Short answer: No. A 50% women / 50% men share of funded loans does not, by itself, establish fairness. It can mask unfairness at multiple points in the funnel:
- Applicant mix vs. approvals: If 70% of applicants are women but only 50% of funded loans go to women, women might be under-approved.
- Selection rates: Even with a 50/50 funded split, acceptance rates (approvals per applicant) could be lower for one group.
- Risk/price parity: Women could be priced higher (APR) than men after controlling for risk, which may indicate disparate treatment/impact.
- Stage-specific issues: Marketing, prequalification, underwriting, pricing, line assignment, and verification can each introduce bias.
Regulatory context: Fair lending requires avoiding disparate treatment and mitigating disparate impact unless justified by business necessity and without less discriminatory alternatives. Outcome parity alone (50/50) is not a recognized safe harbor.
---
## 2) Additional analyses to assess fairness
Think in terms of a funnel, risk adjustment, and multiple fairness metrics. Below is a pragmatic plan with formulas and small examples.

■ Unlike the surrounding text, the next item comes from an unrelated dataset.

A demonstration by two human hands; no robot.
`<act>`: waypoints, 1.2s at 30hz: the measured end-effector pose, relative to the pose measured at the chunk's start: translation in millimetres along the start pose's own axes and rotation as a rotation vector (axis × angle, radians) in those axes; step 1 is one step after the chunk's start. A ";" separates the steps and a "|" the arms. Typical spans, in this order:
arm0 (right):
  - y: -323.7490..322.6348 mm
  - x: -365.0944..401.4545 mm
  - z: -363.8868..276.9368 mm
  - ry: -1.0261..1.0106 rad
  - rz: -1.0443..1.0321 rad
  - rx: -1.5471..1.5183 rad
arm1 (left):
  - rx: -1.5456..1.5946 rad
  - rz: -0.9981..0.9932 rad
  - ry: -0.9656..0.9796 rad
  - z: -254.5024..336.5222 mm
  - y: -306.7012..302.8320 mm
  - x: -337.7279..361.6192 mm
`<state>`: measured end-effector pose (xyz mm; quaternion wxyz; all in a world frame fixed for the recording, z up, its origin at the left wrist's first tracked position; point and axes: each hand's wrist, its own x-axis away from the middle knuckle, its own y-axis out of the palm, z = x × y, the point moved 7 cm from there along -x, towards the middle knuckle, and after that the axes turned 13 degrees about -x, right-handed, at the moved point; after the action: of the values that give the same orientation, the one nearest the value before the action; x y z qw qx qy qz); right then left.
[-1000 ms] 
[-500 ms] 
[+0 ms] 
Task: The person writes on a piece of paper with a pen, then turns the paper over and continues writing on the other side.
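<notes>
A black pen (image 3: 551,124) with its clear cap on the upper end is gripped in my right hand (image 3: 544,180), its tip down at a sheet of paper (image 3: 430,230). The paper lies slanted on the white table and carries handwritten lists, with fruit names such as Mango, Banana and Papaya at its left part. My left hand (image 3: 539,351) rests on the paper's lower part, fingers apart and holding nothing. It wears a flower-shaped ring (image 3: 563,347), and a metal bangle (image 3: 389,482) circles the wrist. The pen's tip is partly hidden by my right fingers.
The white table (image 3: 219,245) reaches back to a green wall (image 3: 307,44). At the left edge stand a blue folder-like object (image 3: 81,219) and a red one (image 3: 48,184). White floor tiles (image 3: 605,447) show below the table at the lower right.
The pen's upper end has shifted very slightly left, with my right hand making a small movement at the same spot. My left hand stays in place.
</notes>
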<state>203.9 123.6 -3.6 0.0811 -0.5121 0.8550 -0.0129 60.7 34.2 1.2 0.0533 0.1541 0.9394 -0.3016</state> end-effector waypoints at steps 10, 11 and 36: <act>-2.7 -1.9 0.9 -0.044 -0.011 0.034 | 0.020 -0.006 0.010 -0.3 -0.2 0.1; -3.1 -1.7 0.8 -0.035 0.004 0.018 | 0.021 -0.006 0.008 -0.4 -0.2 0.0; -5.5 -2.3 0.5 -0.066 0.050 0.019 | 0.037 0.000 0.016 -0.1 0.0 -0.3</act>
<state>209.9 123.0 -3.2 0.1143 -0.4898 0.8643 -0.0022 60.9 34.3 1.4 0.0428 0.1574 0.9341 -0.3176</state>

### A) Define groups, data, and segments
- Protected classes to monitor: sex/gender (example here), race/ethnicity, age, marital status, etc. Use protected attributes only for auditing, not for decisioning.
- Segment by product, channel, geography, and time window (to control confounding).
- Ensure sufficient sample size; report confidence intervals.
### B) Applicant mix vs. qualified-applicant mix
- Compute applicant share and qualified share by group. Define "qualified" using a risk threshold independent of protected class (e.g., PD < 8%).
- Example: Applicants: 6,000 women, 4,000 men. Qualified (PD < 8%): 3,000 women (50%), 3,000 men (75%). If funded loans end 50/50, women may be under-approved relative to qualification rates.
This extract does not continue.